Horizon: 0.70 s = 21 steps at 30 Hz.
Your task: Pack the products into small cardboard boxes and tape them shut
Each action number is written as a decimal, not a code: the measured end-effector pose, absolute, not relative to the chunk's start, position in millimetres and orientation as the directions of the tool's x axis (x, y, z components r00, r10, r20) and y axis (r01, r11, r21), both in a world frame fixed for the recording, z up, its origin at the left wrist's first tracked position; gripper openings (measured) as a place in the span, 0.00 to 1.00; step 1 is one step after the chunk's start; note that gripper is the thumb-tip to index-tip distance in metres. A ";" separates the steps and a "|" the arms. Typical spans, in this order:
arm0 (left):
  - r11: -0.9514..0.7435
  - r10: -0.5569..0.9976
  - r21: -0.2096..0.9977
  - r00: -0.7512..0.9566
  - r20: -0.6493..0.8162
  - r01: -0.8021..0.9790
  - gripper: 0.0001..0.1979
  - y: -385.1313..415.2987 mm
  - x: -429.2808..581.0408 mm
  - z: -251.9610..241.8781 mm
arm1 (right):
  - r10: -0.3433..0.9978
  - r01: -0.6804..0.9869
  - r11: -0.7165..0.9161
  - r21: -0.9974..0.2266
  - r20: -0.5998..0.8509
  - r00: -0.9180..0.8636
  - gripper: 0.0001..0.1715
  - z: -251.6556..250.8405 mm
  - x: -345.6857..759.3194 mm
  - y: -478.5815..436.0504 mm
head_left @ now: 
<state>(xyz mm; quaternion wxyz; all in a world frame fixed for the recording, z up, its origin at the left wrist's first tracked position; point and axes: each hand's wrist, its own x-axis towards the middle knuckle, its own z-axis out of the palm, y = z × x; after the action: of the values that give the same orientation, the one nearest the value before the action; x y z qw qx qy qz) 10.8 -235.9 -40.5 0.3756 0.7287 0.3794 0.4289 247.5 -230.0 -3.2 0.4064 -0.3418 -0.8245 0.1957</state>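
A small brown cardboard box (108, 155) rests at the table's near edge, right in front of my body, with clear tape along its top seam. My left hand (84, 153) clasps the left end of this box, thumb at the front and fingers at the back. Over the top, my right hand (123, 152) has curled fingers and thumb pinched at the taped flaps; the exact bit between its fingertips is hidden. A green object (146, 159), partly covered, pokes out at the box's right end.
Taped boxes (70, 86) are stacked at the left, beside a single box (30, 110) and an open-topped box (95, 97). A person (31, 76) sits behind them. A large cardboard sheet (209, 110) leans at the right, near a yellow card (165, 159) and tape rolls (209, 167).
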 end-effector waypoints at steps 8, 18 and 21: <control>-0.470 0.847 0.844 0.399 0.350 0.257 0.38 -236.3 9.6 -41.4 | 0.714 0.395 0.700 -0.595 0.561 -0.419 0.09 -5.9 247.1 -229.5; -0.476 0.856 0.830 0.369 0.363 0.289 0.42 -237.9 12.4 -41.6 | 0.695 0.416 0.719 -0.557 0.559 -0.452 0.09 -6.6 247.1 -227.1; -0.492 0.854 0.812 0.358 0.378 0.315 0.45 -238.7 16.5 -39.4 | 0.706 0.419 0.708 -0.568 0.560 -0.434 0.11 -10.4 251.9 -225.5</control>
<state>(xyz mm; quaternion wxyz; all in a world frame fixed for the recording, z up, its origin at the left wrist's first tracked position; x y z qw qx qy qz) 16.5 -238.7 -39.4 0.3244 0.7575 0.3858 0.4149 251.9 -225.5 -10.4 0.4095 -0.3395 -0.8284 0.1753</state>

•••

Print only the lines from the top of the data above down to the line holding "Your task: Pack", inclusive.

→ **TASK RESPONSE**:
Horizon: 0.70 s = 21 steps at 30 Hz.
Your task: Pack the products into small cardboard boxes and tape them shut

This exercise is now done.